→ **SUPPLIED INFORMATION**:
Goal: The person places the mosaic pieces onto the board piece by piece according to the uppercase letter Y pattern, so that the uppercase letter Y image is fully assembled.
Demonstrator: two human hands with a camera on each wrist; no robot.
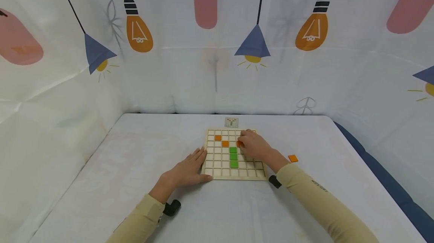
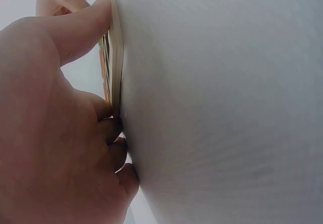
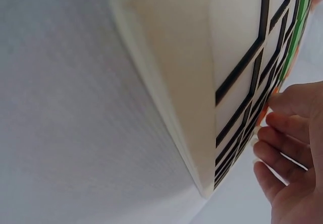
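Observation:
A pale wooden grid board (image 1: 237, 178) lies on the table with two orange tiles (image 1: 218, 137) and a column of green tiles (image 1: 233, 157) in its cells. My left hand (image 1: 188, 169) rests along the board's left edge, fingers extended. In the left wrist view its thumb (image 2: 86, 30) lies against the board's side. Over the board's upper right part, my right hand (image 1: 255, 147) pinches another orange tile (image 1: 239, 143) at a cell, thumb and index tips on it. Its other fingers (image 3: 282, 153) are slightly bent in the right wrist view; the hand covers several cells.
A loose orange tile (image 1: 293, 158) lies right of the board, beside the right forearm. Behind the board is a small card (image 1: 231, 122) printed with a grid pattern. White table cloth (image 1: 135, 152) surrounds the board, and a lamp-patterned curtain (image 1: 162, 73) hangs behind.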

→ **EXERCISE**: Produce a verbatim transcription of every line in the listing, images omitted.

→ **THE COMPLETED TASK**:
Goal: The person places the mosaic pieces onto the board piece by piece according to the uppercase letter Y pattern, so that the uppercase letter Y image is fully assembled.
Demonstrator: two human hands with a camera on each wrist; no robot.
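Observation:
A pale wooden grid board (image 1: 237, 178) lies on the table with two orange tiles (image 1: 218, 137) and a column of green tiles (image 1: 233, 157) in its cells. My left hand (image 1: 188, 169) rests along the board's left edge, fingers extended. In the left wrist view its thumb (image 2: 86, 30) lies against the board's side. Over the board's upper right part, my right hand (image 1: 255, 147) pinches another orange tile (image 1: 239, 143) at a cell, thumb and index tips on it. Its other fingers (image 3: 282, 153) are slightly bent in the right wrist view; the hand covers several cells.
A loose orange tile (image 1: 293, 158) lies right of the board, beside the right forearm. Behind the board is a small card (image 1: 231, 122) printed with a grid pattern. White table cloth (image 1: 135, 152) surrounds the board, and a lamp-patterned curtain (image 1: 162, 73) hangs behind.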

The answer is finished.